Serverless Gitlab Runner #Part1

I come from a sysadmin background and Ive spent many years supporting infrastructures and applications during nights and weekends. Nowadays with Cloud you can easily build solutions that requires little or zero maintenance.

So today I want to talk about how we can implement a Serverless Gitlab runner solution on a AWS ECS Cluster using Fargate. This is the first part where I explain the concept and a diagram that shows how to implement it. Next I will show some code I will post on Github as soon as its ready.

What?

Lets start with a couple of questions: What is a gitlab runner? And What is Fargate?

A Gitlab runner is nothing more that an application that execute Gitlab jobs in pipelines. It gets the code from gitlab and the configuration from .gitlab-ci.yml and execute it. It can be a virtual machine or a docker container. You can use Shared runners provided by Gitlab or host your own runners. Im not here to go deep and explain how gitlab pipeline works and how to configure .gitlab-ci.yml, if you are here you probably know already and probably better than me :)
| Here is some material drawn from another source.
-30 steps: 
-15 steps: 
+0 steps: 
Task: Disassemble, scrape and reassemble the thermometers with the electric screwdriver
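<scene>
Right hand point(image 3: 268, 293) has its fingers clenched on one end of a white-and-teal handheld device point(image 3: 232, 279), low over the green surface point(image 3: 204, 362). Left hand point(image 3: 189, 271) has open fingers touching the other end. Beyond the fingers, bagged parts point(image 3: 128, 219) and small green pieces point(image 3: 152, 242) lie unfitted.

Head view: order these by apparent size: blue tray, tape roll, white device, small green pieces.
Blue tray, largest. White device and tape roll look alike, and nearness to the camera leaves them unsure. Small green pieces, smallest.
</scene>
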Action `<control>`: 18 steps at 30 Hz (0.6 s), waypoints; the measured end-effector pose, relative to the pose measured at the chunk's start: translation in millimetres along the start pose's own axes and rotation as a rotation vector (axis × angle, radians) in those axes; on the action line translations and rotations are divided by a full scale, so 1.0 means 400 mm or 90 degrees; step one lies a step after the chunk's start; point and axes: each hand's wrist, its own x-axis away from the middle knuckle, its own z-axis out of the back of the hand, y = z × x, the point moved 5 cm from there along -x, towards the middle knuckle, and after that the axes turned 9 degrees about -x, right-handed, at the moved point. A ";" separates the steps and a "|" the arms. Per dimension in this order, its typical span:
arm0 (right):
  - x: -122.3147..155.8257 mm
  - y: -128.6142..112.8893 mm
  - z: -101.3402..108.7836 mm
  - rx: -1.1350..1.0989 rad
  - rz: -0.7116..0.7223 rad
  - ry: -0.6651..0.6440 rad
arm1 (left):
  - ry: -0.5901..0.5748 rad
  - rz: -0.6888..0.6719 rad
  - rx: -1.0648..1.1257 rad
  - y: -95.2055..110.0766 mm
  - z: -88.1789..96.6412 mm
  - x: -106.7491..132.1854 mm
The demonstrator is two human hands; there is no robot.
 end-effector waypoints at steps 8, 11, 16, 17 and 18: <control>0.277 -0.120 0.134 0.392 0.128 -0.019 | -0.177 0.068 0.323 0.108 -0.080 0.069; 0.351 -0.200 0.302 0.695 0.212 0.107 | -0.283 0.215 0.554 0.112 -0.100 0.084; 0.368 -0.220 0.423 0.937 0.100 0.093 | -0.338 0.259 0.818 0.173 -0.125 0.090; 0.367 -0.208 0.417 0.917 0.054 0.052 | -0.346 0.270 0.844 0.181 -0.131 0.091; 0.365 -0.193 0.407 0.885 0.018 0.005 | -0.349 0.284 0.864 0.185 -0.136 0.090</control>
Fargate is an AWS managed service where you can run your ECS or EKS cluster. Being s managed service means that you dont need to do anything, AWS manages it for you, configuration and patches. In case of ECS what you need is create configurations that are needed by your application to run on the cluster, like memory, cpu, network and the docker image. These configurations are called task definition. Again, you all know how ECS works, right? :)

Why?

After the What? there is always the Why?. So why we want to build such solution and why on ECS and not on EKS? Good question

Well for start we do it for fun, why not! And second ECS is a bit easier than EKS. ECS is the AWS container orchestrator, it's a proprietary solution. EKS is basically kubernetes on AWS. You don't need to install manually k8s on EC2 instances.
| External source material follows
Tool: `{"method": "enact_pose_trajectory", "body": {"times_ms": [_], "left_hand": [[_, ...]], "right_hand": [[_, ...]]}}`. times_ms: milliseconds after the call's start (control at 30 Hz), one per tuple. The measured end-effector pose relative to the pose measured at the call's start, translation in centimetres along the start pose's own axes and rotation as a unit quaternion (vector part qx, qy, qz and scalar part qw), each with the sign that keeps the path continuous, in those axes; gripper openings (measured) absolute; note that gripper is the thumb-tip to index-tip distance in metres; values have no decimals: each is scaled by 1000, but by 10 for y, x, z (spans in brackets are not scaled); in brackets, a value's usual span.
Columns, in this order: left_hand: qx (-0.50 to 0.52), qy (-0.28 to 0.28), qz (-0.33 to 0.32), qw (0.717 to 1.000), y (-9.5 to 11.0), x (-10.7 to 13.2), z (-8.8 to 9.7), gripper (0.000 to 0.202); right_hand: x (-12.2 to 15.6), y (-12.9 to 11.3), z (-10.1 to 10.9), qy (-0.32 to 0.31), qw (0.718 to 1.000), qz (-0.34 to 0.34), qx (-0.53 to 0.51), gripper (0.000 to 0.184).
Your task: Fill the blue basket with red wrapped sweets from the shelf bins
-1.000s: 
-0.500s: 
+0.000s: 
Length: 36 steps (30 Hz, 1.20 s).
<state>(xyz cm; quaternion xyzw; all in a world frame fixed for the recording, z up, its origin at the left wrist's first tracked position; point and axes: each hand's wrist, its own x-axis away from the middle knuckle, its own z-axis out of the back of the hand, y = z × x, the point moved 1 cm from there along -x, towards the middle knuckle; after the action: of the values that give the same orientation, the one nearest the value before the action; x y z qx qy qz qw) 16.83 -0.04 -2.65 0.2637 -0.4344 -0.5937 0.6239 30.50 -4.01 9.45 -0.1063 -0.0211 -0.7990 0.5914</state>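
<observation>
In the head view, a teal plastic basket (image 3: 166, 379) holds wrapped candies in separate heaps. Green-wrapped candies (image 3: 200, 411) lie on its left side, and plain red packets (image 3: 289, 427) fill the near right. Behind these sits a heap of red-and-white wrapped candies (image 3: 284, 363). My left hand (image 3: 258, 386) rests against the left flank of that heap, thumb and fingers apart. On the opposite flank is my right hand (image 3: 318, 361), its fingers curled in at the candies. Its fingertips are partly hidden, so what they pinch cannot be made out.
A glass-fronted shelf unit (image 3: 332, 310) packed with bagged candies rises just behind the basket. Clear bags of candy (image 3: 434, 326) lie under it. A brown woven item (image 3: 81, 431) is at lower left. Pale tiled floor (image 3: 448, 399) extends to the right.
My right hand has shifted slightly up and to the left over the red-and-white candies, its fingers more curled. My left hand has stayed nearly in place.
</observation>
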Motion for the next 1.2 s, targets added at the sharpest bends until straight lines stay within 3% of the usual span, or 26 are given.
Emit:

With ECS you just need to configure a task definition and its done. It requires less expertise to setup a cluster and run your application.

On the other hand Fargate is the AWS managed compute engine. You don't need to provision any instance, AWS manages it for you. That means less operational overhead of scaling, patching, securing, and managing servers. Fargate is compatible with both ECS and EKS.
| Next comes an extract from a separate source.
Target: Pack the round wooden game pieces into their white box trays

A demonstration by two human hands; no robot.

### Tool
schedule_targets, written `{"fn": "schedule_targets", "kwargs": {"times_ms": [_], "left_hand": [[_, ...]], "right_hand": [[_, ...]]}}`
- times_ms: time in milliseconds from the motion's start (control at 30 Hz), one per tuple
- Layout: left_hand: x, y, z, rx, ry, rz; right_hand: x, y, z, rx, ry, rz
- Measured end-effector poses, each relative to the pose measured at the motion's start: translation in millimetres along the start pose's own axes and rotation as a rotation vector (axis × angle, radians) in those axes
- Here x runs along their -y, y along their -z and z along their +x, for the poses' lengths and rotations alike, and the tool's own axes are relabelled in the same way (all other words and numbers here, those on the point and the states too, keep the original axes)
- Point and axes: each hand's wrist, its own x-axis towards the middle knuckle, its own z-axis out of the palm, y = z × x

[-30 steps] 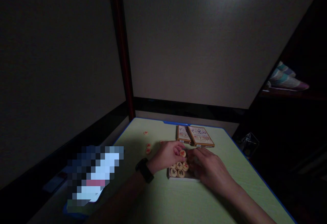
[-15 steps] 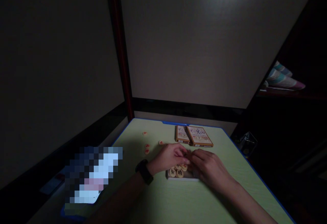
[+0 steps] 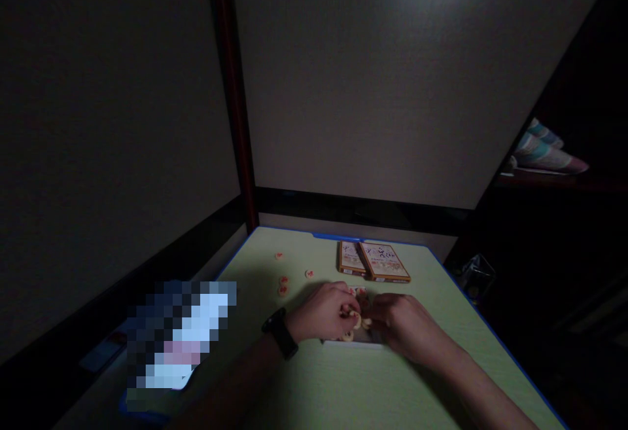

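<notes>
A shallow box (image 3: pixel 350 344) with pale rims stands on the table, partly under my hands. Several round Chinese chess pieces (image 3: pixel 362 292) with red characters lie at its far end. My left hand (image 3: pixel 321 312), with a dark watch on its wrist, reaches over the box from the left, fingers curled round a tilted Chinese chess piece (image 3: pixel 356 319). From the right comes my right hand (image 3: pixel 407 326), fingers bent together, with another Chinese chess piece (image 3: pixel 366 323) at its fingertips. Its thumb is mostly hidden. More pieces sit under my left fingers, partly covered.
Loose red-marked pieces (image 3: pixel 283 290) lie on the green table (image 3: pixel 417 391) left of the box. Two flat printed boxes (image 3: pixel 385 262) overlap near the far edge. A lit, pixelated screen (image 3: pixel 186 345) is at the left edge. Walls rise behind the table.
Both hands have shifted slightly within the box area. Pieces that lay flat at the near left are now partly covered, and tilted pieces show between my fingers. The loose pieces have not moved.
</notes>
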Motion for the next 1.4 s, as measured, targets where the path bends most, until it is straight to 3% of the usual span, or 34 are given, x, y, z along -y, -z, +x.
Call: {"fn": "schedule_targets", "kwargs": {"times_ms": [633,967,1067,1200,1300,1400], "left_hand": [[0.6,1.8,0.8,-0.025,-0.006,-0.017],[0.5,3.1,0.2,-0.033,-0.014,-0.015],[3.4,6.1,1.9,-0.081,0.021,-0.040],[21.5,24.0,6.4,-0.243,0.173,-0.009],[43.4,51.5,3.4,-0.336,0.324,0.208],[63.1,80.0,-8.4,-0.227,0.453,0.430]], "right_hand": [[2.2,-3.2,-0.7,-0.007,-0.067,0.112],[4.5,-8.0,0.7,-0.021,-0.101,0.030],[5.1,-9.4,1.1,-0.016,-0.097,-0.009],[4.9,-8.6,0.6,0.000,-0.104,-0.021],[4.2,-6.2,0.0,-0.013,-0.110,-0.012],[2.8,-4.4,-0.4,-0.059,-0.119,0.009]]}}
Here you can find also how to run runners on EKS.

HOW?

Now comes the fun question: how can we build this?

Heres a diagram

As you can see everything is mainly managed by few lambda functions. But let me explain how the flow works.

What we need is a Docker image for the Gitlab runner executor with Fargate drivers and some other images for the runner jobs which are then executed by the executor.

First you need to create a webhook in your repository which endpoint is a lambda, passing the token that will be used by the runner to register automatically to gitlab. When you configure the token you pass also the secret that will be used for authentication. Depends on your needs you can pass more parameters in the query strings.
The webhook lambda authenticates the call against a predefined secrete we have storer in SSM Parameter Store and put an event to EventBridge.
An EventBridge rule filters the event and call another lambda that will start a runner with Fargate drivers.
The next lambda get the event from EventBridge, read some parameters from SSM (like the runner token) and check if there are other runners running. If all is good it starts the gitlab runner executor passing the token and few more information.
The runner register against Gitlab and it's now ready to accept jobs.
When a new pipeline is triggered the runner starts new jobs in separate containers.
An event on EventBridge is also scheduled to run every tot time to check if the runner is doing something (if there are jobs running), and if not it will stop the runner to save money.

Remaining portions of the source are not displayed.